"Yes," says I, "so I've heard him say. Gettin' ready to stand in with him when he gets my job, are you, Sim?"

That shook him up a mite. 'Twas common talk around town that Sim and Ike was pretty thick. He turned red under his freckles.

"No, no!" he sputtered. "Course I ain't! I'm standin' by you, Cap'n Snow, and you know it. But, all the same, Ike's a smart boy. He's gettin' rich fast, Ike is."

"Sold another cookstove, has he?"

"He sells a lot of 'em. Sold two last month. But that ain't it. He's got foresight and friends in the stock exchange up to Boston. He's buyin' copper stocks and they—"

He stopped short; thought his tongue was runnin' away with him, I presume likely. But I was interested and I kept on.

"Oh!" says I; "he's buyin' coppers, is he? Well, where does he get the U. S. coppers to do it with? Is Uncle Ichabod backin' him? Has the old man's rheumatiz struck to his brains?"

"Course he ain't backin' him. He don't know nothin' of stocks. He ain't up-to-date same as Ike. But he'll be glad enough when his nephew makes fifty thousand. When he finds that out he'll—"

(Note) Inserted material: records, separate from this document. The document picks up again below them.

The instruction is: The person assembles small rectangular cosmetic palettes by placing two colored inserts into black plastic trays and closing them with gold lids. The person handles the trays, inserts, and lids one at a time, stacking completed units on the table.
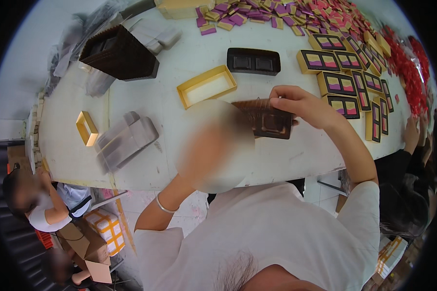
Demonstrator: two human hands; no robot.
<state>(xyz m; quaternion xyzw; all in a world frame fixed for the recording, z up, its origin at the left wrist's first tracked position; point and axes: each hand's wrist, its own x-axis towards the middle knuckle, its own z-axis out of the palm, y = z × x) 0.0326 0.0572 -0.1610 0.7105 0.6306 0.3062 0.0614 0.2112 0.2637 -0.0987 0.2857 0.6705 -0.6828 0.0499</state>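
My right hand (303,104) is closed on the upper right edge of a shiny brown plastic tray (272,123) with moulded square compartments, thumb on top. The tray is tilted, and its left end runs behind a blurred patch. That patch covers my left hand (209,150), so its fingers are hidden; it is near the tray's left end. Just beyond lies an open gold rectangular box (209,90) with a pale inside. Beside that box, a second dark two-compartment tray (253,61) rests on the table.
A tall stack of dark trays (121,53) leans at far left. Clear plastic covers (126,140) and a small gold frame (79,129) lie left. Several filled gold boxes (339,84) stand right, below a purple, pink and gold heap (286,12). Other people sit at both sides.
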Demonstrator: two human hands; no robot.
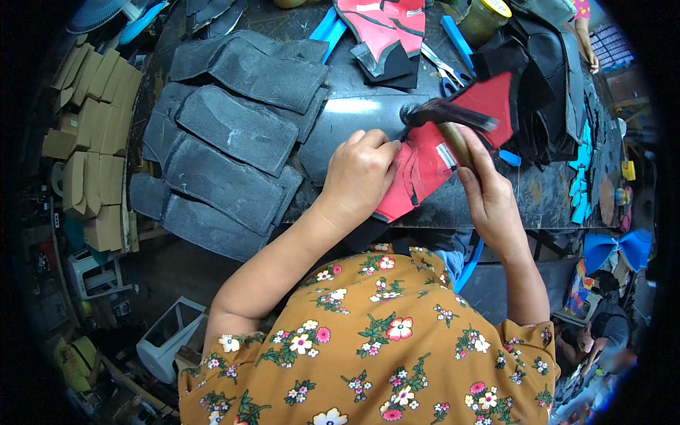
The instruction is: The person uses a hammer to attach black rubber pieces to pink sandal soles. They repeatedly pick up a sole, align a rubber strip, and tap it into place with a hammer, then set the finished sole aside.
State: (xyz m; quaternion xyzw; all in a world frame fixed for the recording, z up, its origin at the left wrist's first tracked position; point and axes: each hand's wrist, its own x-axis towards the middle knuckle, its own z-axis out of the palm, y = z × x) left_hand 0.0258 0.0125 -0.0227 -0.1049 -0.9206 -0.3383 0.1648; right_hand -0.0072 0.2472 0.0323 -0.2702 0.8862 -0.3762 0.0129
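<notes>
My right hand [487,191] is wrapped around the wooden handle of a hammer [455,145]. Its dark head, blurred in part, hangs over the upper edge of a red cut piece with black edging [418,177]. My left hand [363,166] is closed at the left side of that red piece, pinching its edge; the fingertips are partly hidden. Beneath the piece lies a smooth dark slab [336,131] on the table. Another red panel [499,113] with black trim lies just beyond the hammer, to the right.
Stacked dark grey curved pieces [227,163] cover the table's left. At the back are more red pieces [382,21], scissors [448,81] and a yellow-lidded jar [489,10]. Black material [549,85] is piled at right. Cardboard boxes [92,134] stand far left; other people are at right.
</notes>
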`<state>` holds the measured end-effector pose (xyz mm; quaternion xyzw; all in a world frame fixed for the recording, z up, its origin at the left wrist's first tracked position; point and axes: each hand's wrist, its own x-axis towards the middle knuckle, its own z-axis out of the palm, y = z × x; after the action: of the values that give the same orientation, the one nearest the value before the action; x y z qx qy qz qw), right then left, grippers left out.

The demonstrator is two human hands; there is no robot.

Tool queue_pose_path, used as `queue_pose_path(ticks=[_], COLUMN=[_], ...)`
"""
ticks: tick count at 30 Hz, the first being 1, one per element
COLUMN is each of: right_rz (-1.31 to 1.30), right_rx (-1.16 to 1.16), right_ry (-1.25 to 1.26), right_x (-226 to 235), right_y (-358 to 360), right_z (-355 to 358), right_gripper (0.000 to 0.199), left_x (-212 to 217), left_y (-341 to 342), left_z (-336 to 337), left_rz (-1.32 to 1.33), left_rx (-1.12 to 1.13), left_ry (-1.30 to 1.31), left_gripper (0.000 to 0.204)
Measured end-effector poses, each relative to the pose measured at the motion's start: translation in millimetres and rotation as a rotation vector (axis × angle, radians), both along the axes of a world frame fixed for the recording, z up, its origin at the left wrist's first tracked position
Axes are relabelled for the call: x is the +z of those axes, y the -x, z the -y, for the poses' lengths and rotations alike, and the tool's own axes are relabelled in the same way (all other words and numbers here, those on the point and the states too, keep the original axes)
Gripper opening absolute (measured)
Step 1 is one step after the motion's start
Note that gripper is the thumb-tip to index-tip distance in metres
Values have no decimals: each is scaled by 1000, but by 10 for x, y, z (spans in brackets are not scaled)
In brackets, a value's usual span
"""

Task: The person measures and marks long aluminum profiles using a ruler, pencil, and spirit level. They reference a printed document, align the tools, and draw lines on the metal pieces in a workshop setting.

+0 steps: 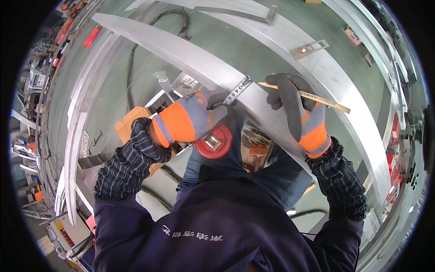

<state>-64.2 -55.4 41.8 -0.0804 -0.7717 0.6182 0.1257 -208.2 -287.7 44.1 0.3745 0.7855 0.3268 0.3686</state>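
My left hand (192, 117), in a grey and orange work glove, is closed around a red tape measure (214, 142). Its short metal blade (237, 90) lies across a long silver metal beam (181, 49), next to my gloved fingertips. Over the right part of that beam, my right hand (295, 105), gloved the same way, grips a flat wooden carpenter's pencil (333, 103). One end of the pencil points left toward the blade's end; the other sticks out past my knuckles.
A second wide silver beam (337, 86) curves behind, bearing a small level (310, 49) and an angled metal bar (235, 13). Beneath my left arm are an open cardboard box (131, 122) and a plastic bag (162, 80). A dark cable (131, 68) runs along the green floor.
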Motion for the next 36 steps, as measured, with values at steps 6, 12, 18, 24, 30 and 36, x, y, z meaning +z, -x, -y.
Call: queue_pose_path(ticks=[6, 12, 18, 24, 30, 36], right_rz=[-119, -148, -165, -155, -172, -174], right_rx=[29, 86, 90, 76, 78, 99], right_ry=[-101, -247, -271, -283, -292, -254], right_x=[-87, -135, -162, -163, -202, -225], right_y=[2, -8, 16, 19, 32, 44], right_z=[60, 65, 65, 73, 60, 54], right_gripper=[19, 16, 16, 15, 16, 15], left_x=[68, 29, 73, 9, 75, 82], left_y=[-39, -41, -75, -64, -68, -61], left_z=[-33, -43, -55, -28, -56, -59], left_rz=[-11, -29, -40, -101, -78, -85], left_rx=[15, -38, -10, -30, -19, -29], left_ry=[116, 29, 25, -21, 61, 75], left_gripper=[34, 35, 36, 36, 38, 37])
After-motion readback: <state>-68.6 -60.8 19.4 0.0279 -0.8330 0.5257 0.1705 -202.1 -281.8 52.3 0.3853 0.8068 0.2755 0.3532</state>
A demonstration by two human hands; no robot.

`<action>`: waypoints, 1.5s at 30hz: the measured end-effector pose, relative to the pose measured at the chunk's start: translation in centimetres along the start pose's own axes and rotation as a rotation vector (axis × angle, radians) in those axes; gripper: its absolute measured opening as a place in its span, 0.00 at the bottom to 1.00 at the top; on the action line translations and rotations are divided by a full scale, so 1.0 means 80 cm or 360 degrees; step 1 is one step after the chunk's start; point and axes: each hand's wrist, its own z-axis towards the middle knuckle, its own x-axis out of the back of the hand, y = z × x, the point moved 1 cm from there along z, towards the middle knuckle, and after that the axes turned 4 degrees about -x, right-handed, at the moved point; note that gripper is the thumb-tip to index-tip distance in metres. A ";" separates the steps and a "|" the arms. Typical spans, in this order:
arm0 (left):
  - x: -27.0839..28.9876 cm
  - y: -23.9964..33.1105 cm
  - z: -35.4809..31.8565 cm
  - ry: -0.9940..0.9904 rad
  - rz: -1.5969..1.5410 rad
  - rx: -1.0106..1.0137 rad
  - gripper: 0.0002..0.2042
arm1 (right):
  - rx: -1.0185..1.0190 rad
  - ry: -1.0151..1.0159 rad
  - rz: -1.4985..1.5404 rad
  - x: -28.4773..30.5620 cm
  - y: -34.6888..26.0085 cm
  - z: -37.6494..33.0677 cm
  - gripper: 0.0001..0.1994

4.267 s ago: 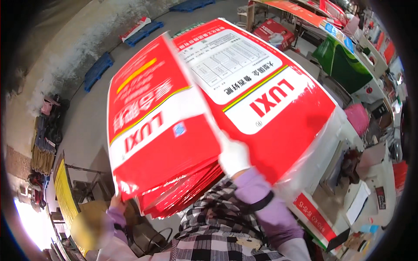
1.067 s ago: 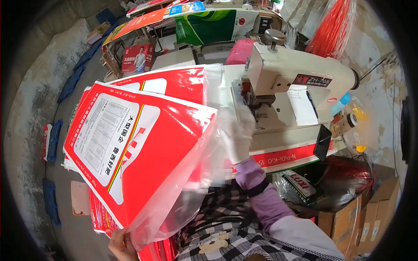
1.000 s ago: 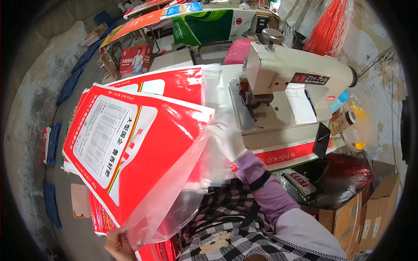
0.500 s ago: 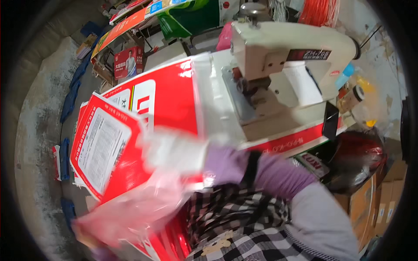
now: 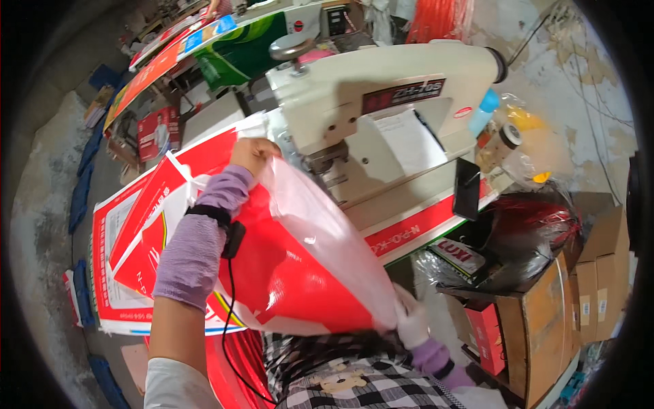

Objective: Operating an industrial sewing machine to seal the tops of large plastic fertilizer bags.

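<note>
A red and white woven sack (image 5: 300, 262) is stretched between my two hands, its pale pinkish inner side folded up along the right edge. My bare left hand (image 5: 254, 153) is closed on its upper edge, just left of the sewing machine's (image 5: 334, 102) needle area. Low at the right, in a white glove, my right hand (image 5: 411, 317) grips the sack's other end beside my checked apron. Under my left forearm more printed red and white sacks (image 5: 126, 238) lie in a stack. Some of that stack is hidden by the arm.
A black phone (image 5: 466, 189) and a white thread spool (image 5: 509, 135) are on the machine table's right side. Cardboard boxes (image 5: 545, 327) and plastic-wrapped goods (image 5: 531, 225) stand at the right. A black cable (image 5: 231, 320) hangs from my left wrist. Red strands (image 5: 439, 20) hang at the back.
My left hand has risen from the lower left to beside the machine, pulling the sack up. My right hand has moved from the stack to the lower right. The view has shifted too.
</note>
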 end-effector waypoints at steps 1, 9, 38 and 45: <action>-0.013 -0.031 -0.005 -0.0010 -0.0025 -0.0023 0.12 | 0.0133 -0.0027 -0.0136 0.019 -0.018 -0.014 0.19; -0.047 0.006 -0.013 -0.0141 0.0729 -0.0527 0.17 | 0.0082 -0.0482 -0.0207 0.005 0.047 0.003 0.16; -0.038 -0.005 -0.008 -0.0225 0.0849 -0.0251 0.08 | -0.0274 -0.0555 0.0230 0.026 0.005 -0.022 0.15; -0.054 0.184 -0.065 -0.1886 0.1281 0.0135 0.09 | 0.0095 -0.0410 0.0181 -0.085 -0.041 0.093 0.17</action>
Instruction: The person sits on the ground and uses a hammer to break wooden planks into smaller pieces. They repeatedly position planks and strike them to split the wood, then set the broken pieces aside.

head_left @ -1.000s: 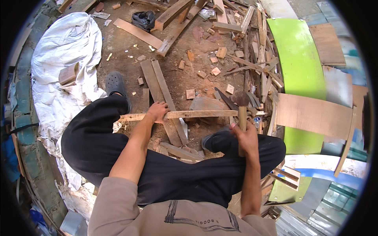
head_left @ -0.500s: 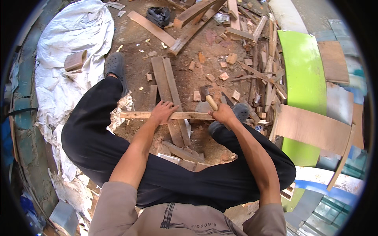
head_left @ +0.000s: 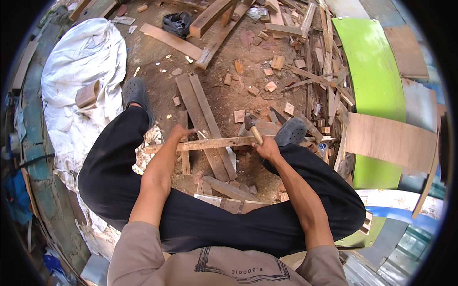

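Note:
A long, narrow wooden strip (head_left: pixel 219 143) lies crosswise in front of me, over two weathered boards. In my right hand (head_left: pixel 268 148) is a hammer (head_left: pixel 256 134), gripped by its light wooden handle with the dark head pointing away. That hand rests at the strip's right end. My left hand (head_left: pixel 179 133) is just above the strip's left half, one finger stretched out to the right and the others partly hidden. Whether it touches the wood I cannot tell. A small pale sliver (head_left: pixel 201 135) shows by the strip beyond the fingertip.
Boards (head_left: pixel 200 114) lie on the dirt between my feet, with scattered offcuts (head_left: pixel 271 86) beyond. Scrap wood (head_left: pixel 329 71) is heaped at right beside a green panel (head_left: pixel 372 86). White sheeting (head_left: pixel 81 57) covers the left side. A black plastic bag (head_left: pixel 176 25) sits farther off.
My left hand has shifted left from its spread hold on the strip, and its fingers have drawn together except one. The right hand still holds the hammer. The view has tilted slightly.

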`<state>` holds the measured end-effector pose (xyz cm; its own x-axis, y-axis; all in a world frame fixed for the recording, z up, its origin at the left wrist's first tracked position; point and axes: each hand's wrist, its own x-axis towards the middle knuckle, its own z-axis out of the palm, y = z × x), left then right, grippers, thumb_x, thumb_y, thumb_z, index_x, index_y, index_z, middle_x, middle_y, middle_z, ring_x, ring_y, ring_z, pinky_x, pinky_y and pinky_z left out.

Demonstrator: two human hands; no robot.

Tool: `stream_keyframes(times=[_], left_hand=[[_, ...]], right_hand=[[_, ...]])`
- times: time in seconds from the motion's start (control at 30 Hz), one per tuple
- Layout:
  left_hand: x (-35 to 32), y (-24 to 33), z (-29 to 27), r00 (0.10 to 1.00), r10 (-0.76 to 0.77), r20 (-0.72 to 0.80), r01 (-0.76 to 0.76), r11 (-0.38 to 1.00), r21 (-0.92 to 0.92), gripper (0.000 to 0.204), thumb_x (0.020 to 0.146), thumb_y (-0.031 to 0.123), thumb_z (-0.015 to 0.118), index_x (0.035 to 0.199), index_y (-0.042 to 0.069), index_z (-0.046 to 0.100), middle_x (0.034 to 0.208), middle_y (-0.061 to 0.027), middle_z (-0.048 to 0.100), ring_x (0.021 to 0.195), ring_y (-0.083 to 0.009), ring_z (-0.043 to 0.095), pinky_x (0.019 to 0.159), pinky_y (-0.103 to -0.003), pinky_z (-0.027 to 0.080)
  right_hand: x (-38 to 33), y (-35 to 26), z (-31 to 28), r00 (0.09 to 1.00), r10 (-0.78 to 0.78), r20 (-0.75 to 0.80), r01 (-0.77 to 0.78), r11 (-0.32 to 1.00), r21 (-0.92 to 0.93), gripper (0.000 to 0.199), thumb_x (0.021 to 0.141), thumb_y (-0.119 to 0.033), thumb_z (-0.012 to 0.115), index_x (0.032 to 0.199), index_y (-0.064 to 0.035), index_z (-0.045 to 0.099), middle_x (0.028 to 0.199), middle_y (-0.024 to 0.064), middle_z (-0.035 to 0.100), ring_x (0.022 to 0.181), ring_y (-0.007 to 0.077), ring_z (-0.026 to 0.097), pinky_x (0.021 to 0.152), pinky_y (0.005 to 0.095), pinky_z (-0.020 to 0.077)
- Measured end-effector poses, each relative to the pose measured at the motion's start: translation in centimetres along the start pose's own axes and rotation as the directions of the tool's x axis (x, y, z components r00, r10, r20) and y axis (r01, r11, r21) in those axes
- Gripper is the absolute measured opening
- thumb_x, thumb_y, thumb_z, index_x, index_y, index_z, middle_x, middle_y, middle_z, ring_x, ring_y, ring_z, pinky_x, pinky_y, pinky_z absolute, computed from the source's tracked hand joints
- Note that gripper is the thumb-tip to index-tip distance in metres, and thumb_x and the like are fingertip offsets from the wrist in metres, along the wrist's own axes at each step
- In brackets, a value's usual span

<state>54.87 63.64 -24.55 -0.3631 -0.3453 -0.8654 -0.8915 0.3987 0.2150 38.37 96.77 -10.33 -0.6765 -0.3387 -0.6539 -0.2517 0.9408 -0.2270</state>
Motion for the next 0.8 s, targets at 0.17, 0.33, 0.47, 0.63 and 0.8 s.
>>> stream_keyframes(times=[0.17,0.33,0.47,0.63,0.8], left_hand=[[-1.3,0.5,0.7,0.984,-0.025,-0.175,0.029,0.999,0.016,0.059,0.083,0.045,0.064,0.106,-0.009,0.065,0.113,-0.0270,0.065,0.109,-0.0398,0.063,0.090,-0.045,0.051],[-4.6,3.4,-3.4,0.789,0.130,-0.601,-0.197,0.979,-0.047,0.060,0.087,0.042,0.059,0.120,-0.007,0.048,0.104,-0.0310,0.065,0.100,-0.0454,0.063,0.086,-0.051,0.050],[-7.7,7.8,-9.4,0.446,0.369,-0.816,-0.469,0.872,0.138,0.057,0.086,0.041,0.062,0.114,-0.005,0.045,0.095,-0.0312,0.065,0.089,-0.0489,0.063,0.078,-0.052,0.052],[-14.0,14.0,-13.9,0.472,0.500,-0.726,-0.528,0.820,0.221,0.064,0.082,0.044,0.067,0.112,-0.008,0.045,0.091,-0.0298,0.066,0.083,-0.0459,0.065,0.073,-0.049,0.054],[-15.6,15.6,-8.2,0.746,0.504,-0.436,-0.418,0.863,0.282,0.071,0.082,0.046,0.067,0.115,-0.013,0.045,0.095,-0.0294,0.066,0.087,-0.0420,0.068,0.077,-0.045,0.057]], right_hand=[[-1.0,1.4,-0.4,1.000,0.008,-0.028,-0.006,0.999,0.053,0.046,0.083,-0.038,0.070,0.105,0.0020,0.065,0.095,0.0273,0.068,0.094,0.0424,0.065,0.083,0.0480,0.0499],[-0.6,1.9,-0.8,0.997,0.030,-0.078,-0.016,0.985,0.172,0.046,0.083,-0.037,0.071,0.105,0.0032,0.065,0.091,0.0261,0.068,0.091,0.0417,0.066,0.080,0.0463,0.0493],[-0.7,1.5,-0.7,0.994,0.053,-0.096,-0.031,0.976,0.217,0.046,0.083,-0.037,0.071,0.105,0.0037,0.065,0.091,0.0258,0.068,0.091,0.0407,0.066,0.080,0.0457,0.0491],[-0.5,1.6,-0.8,0.991,0.030,-0.132,0.002,0.972,0.236,0.048,0.083,-0.038,0.071,0.104,0.0045,0.065,0.087,0.0256,0.068,0.089,0.0400,0.067,0.079,0.0461,0.0490],[-1.2,-0.4,-1.3,0.997,0.083,-0.005,-0.071,0.882,0.467,0.040,0.086,-0.031,0.071,0.086,0.0088,0.065,0.068,0.0169,0.066,0.054,0.0254,0.067,0.050,0.0378,0.0511]])
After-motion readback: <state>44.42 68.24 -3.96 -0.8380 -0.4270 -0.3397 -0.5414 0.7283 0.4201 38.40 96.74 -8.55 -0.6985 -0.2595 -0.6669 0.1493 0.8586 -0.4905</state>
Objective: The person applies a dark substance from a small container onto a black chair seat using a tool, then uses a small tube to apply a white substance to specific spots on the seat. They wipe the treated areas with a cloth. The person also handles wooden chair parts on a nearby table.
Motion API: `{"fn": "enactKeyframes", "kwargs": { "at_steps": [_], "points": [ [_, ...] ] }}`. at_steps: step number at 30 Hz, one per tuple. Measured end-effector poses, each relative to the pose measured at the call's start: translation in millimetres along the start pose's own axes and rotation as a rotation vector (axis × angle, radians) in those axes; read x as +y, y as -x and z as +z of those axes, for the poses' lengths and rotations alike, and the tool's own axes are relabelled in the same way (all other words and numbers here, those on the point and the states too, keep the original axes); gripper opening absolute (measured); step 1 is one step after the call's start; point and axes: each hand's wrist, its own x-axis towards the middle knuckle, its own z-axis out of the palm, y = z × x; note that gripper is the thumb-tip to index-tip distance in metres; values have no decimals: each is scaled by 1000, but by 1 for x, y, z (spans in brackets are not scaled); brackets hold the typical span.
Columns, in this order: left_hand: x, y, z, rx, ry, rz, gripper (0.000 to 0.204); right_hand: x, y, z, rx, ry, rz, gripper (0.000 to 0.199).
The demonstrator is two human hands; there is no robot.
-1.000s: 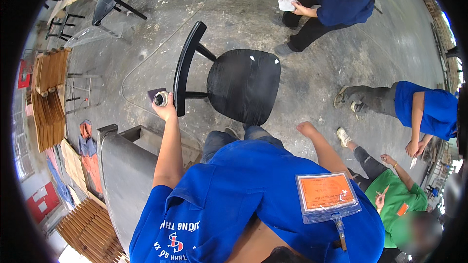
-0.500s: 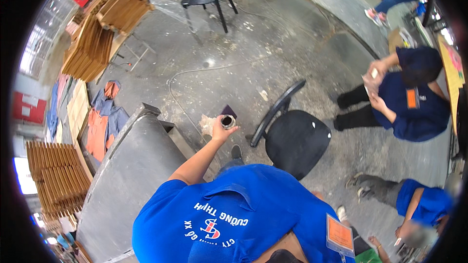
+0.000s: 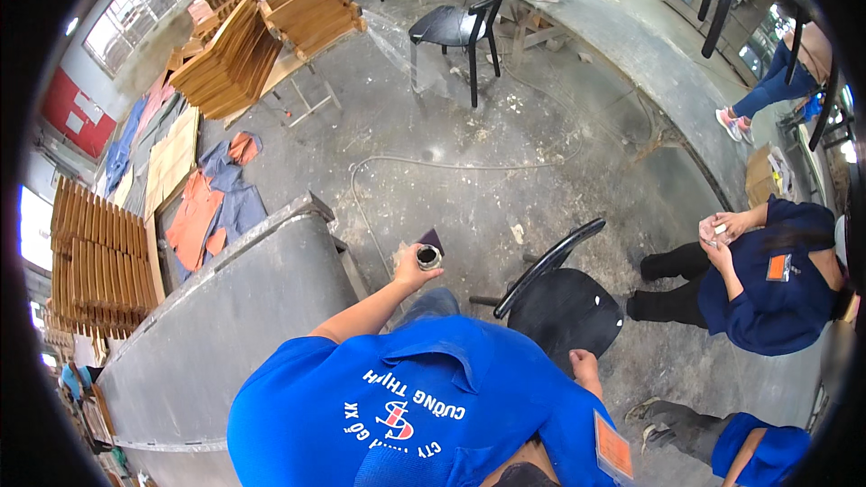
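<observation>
Small round open-topped container with a pale rim and dark interior [image 3: 428,258] is held in the left hand [image 3: 409,271], out in front of the blue-shirted torso and above the floor. It is grasped around its side by thumb and fingers; a dark, flat, square-cornered sheet [image 3: 432,238] is seen just beyond it. The container is judged light and rigid, with a risk of spillage if tilted; it is best gripped low on the wall, rim kept level. The sheet is judged thin and flexible, to be taken by an edge.

The right hand [image 3: 585,366] is seen loosely curled, near the black chair with curved backrest and rounded seat [image 3: 561,308]; contact, or any held item, cannot be confirmed. White marks are noted on the seat. Farther off, stacked brown wooden parts [image 3: 227,63] and a second black chair [image 3: 446,27] are observed.
</observation>
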Motion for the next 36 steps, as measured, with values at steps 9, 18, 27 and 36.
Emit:
{"fn": "enactKeyframes", "kwargs": {
  "at_steps": [9,18,27,36],
  "points": [
    [0,-84,-3,-169,-68,-11,77,-188,13,18,16,-264,-397,18],
    [-47,-200,-80,-272,-23,104,74,-380,-56,78,-100,54,-556,24],
    [-92,-243,-170,-20,39,-50,72,-390,-141,115,-362,333,-336,30],
    [-130,-242,-183,26,165,-173,69,-363,-260,98,-434,492,83,36]
  ]
}}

"He'll never find it out on this earth," I cut in. "If he found out that Ike made fifty dollars, all on his own hook, he'd drop dead with heart disease. If he didn't, everybody else in town would. But it takes money to buy stocks, don't it? I never knew Ike had any cash of his own."

"He's in the firm, ain't he! And Hamilton and Co. are——Hello! here comes the depot wagon."